Headache Mystery Solved!

I now think going to the doctor when you’re miserable in pain is the equivalent of going to grocery store when you’re starving – you’ll grab at anything that fixes your immediate problem, no matter how bad it may be for you!  Although a doctor seeing you in pain may help them take you more seriously (how sad is it that this is true!), it certainly doesn’t do much for your ability to make sound decisions!

I wrote last week about my chronic headache.  I’d had it for a couple of months – wake-up to bed-time with no relief.  I went to my GP, took ibuprofen, Excedrin and Imitrex with no relief and had an MRI with normal results.  Most days were at a pain level between 3 and 5, but a few days (including the day I was at the neurologist’s office) was a 7 or more.

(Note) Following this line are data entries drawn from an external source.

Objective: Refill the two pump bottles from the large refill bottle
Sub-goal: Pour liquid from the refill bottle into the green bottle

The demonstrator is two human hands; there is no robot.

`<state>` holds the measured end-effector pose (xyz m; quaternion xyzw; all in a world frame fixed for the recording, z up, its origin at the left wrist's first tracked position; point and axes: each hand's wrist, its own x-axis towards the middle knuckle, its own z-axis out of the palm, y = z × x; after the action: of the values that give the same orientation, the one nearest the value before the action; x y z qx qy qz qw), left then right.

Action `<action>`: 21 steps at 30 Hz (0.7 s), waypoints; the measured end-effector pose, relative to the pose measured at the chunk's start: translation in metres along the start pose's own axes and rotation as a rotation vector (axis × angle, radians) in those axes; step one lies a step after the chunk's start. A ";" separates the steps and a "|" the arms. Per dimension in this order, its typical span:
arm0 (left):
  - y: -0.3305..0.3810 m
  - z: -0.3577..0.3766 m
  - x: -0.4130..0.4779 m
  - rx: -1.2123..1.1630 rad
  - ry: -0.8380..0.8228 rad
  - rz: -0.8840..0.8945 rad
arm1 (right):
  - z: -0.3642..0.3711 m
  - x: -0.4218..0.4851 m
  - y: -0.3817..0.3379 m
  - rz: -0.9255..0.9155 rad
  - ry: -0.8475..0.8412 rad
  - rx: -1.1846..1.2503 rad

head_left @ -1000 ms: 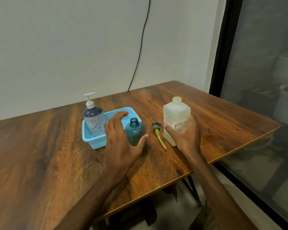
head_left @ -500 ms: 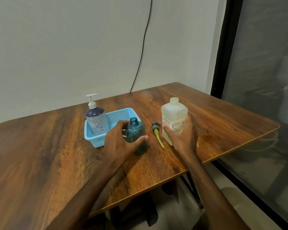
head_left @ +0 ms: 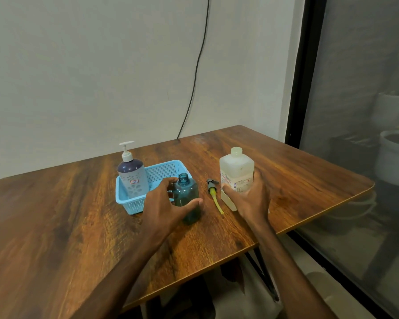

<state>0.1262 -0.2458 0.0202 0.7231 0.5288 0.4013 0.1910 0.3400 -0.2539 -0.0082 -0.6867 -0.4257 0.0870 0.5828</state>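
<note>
Plain room, likely in a home. A wood-grain surface (head_left: pixel 55 226) is set against a bare painted wall (head_left: pixel 78 65), down which a black cable (head_left: pixel 195 77) is run. A dark-framed glass door (head_left: pixel 355 88) is seen at right, white pots (head_left: pixel 394 157) behind it. A pump bottle (head_left: pixel 133 178) is kept in a blue basket (head_left: pixel 134 204).
</note>
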 end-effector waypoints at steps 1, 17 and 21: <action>-0.001 0.000 0.001 -0.007 -0.001 -0.007 | 0.000 0.001 0.000 0.004 0.002 0.004; -0.009 0.004 0.002 0.052 0.050 0.017 | -0.005 0.003 0.002 -0.001 -0.017 0.024; -0.008 0.011 -0.002 0.077 0.023 0.008 | -0.005 0.000 0.002 -0.021 -0.014 0.024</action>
<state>0.1299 -0.2430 0.0075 0.7273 0.5432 0.3898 0.1552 0.3439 -0.2571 -0.0089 -0.6746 -0.4358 0.0909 0.5889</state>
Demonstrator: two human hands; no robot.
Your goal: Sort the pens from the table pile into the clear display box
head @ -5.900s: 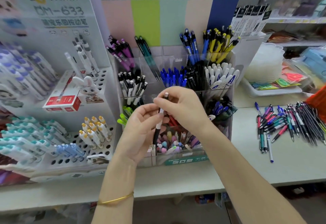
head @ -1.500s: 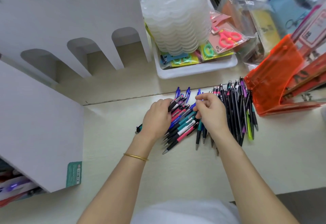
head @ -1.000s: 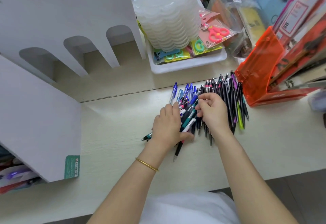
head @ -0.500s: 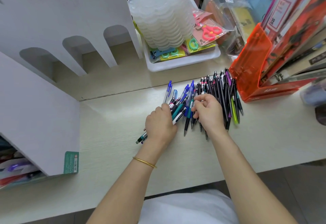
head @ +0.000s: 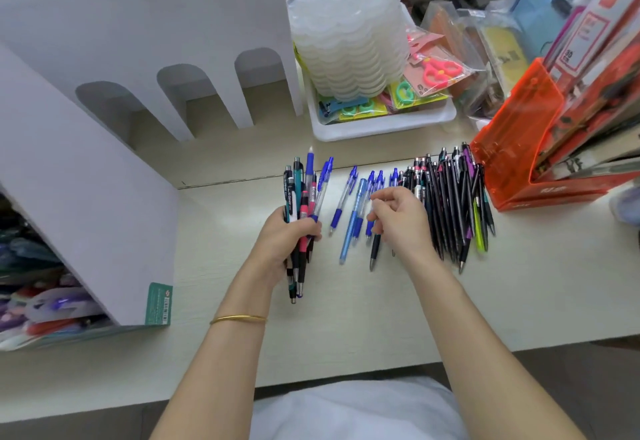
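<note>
Cream counter carries everything, and a tall white panel on the left hides most of what I take to be the clear display box. Only a blurred corner of its pens shows, cut off at the frame edge.

Well to the right, against the orange case, lies the pile of dark pens. The loose blue pens are between it and the left hand. All lie lengthwise away from the person, with their tips pointing back.

That left hand grips a bundle of mixed pens, held clear of the rest and on the box's side.

The right hand is nearer the blue pens, its curled fingers directly over them. I cannot tell whether they already pinch one, because the knuckles cover the pens beneath. A pick here would likely take a pen along its length and pass it left.
</note>
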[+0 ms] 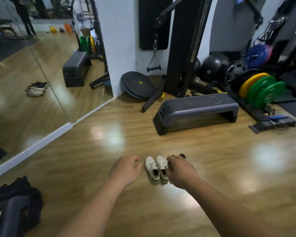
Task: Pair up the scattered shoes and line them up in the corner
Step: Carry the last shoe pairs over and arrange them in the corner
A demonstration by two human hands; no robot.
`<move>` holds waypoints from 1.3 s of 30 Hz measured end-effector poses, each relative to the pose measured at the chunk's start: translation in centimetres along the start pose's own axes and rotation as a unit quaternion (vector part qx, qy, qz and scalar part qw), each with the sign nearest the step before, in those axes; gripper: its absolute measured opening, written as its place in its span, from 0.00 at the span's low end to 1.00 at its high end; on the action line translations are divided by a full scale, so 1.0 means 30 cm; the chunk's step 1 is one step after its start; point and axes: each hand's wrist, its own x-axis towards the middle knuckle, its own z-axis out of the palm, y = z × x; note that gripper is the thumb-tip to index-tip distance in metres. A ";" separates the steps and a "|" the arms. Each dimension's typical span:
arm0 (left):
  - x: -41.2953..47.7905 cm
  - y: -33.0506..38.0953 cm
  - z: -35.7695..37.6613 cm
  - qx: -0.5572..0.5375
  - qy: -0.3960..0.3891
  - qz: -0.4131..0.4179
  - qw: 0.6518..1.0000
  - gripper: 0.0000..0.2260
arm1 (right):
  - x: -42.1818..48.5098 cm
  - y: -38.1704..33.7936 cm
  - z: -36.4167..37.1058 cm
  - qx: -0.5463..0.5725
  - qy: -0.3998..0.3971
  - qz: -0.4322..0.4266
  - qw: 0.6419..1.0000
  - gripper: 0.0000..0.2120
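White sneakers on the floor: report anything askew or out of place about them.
Nothing askew: the white sneakers stand paired, side by side, toes level. They sit on open floor, away from any wall. The right hand curls over a dark shoe beside them, mostly hidden.

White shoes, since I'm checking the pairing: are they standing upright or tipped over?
Upright. Both white shoes stand side by side on their soles on the wooden floor, openings facing up.
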 end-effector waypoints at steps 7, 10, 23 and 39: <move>0.133 0.039 0.088 -0.018 -0.038 0.034 0.999 0.14 | 0.061 0.087 0.016 0.010 0.013 0.054 0.998 0.14; 0.177 0.059 0.131 -0.021 -0.061 0.033 0.997 0.12 | 0.098 0.152 0.028 0.019 0.009 0.078 0.997 0.16; 0.486 0.235 0.329 -0.008 -0.087 -0.067 0.994 0.12 | 0.534 0.533 -0.033 0.031 -0.051 0.067 0.996 0.13; 0.830 0.403 0.687 -0.001 -0.237 -0.128 0.963 0.14 | 0.913 0.868 0.064 0.141 -0.167 0.142 0.965 0.21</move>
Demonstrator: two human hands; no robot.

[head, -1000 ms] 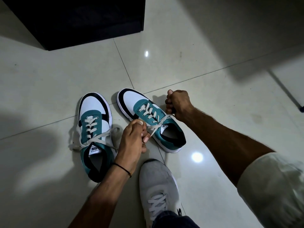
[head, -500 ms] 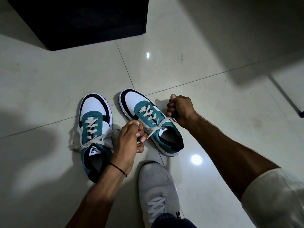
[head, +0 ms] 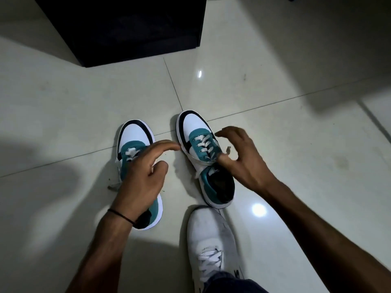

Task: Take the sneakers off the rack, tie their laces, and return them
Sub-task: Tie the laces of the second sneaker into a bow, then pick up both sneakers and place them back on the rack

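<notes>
Two teal, white and black sneakers stand side by side on the tiled floor, toes pointing away from me. My left hand (head: 139, 176) hovers over the left sneaker (head: 135, 134) with its fingers apart and nothing in them, hiding that shoe's tongue. A loose lace end (head: 114, 185) trails off the left sneaker onto the floor. My right hand (head: 243, 159) is spread over the right sneaker (head: 194, 125), the thumb resting near the crossed white laces (head: 203, 142) at the tongue. A short lace end shows between its fingers, not gripped.
A black cabinet or rack base (head: 127, 28) stands on the floor just beyond the sneakers. My own foot in a pale grey shoe (head: 211, 240) is planted right behind the right sneaker. Glossy tile floor (head: 296, 144) extends to the right.
Both hands have let go of the right sneaker's laces, which they were pulling taut. The left hand has swung left over the left sneaker, and the right hand has opened.
</notes>
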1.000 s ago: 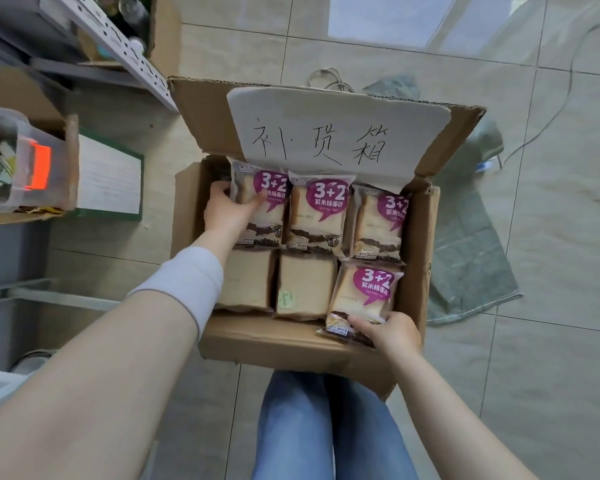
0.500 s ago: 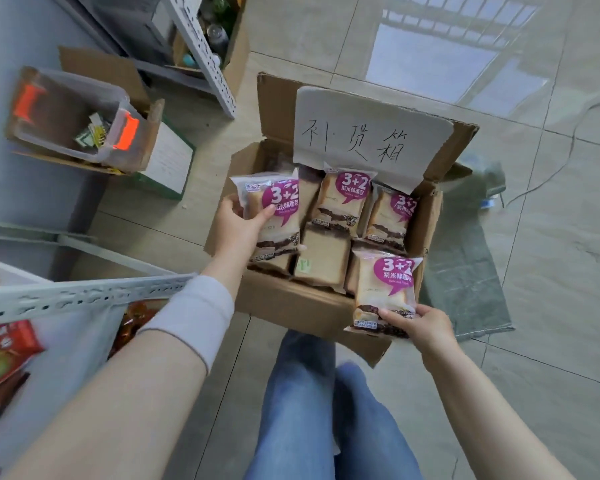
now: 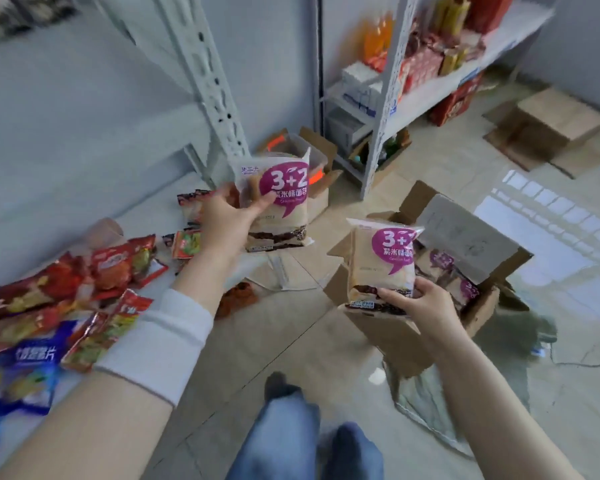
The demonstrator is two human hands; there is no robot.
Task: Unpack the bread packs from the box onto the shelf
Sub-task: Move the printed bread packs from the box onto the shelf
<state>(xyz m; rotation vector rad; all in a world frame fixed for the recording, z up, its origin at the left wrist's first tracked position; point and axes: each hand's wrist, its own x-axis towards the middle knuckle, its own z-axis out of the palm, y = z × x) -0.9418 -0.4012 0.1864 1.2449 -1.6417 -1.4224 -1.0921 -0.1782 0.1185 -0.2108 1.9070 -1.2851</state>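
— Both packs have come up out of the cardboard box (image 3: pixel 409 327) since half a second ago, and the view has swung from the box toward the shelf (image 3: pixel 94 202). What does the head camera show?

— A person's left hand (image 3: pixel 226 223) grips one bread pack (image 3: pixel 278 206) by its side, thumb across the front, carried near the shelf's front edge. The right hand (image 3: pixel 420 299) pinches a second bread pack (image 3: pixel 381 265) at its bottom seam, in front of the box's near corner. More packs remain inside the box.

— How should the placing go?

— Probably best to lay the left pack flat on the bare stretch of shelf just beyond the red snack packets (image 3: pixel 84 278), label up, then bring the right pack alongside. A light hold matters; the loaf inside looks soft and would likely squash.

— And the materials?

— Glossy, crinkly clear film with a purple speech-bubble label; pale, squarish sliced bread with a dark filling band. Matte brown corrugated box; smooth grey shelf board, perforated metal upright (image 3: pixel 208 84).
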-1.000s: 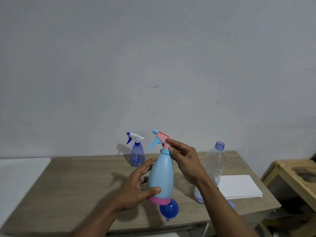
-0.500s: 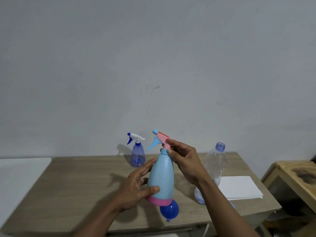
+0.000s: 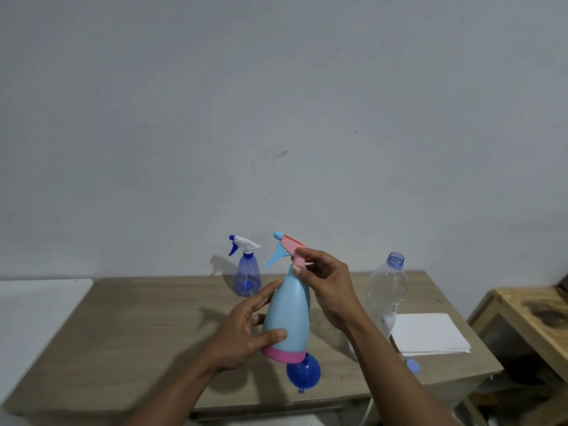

I sat in the neurologist’s office in a lot of pain after months of this and just wanted it to stop.  He asked me the basic questions of where it hurts, how long it’s been doing it and if I’m sensitive to light and/or sound (yes to both), had any vision problems (had tunnel vision a few days before – right before the first of the two worst days), etc.  He looked at my MRI and said it was normal.  I mentioned that I have Sjogren’s and therefore keep fairly careful track of symptoms and how I feel and that’s how I know what day my headache started – because I wrote it down in my daily “how I feel” journal.  He made no comment or asked no questions about any other aspect of my health or life other then those few “headache descriptor” questions.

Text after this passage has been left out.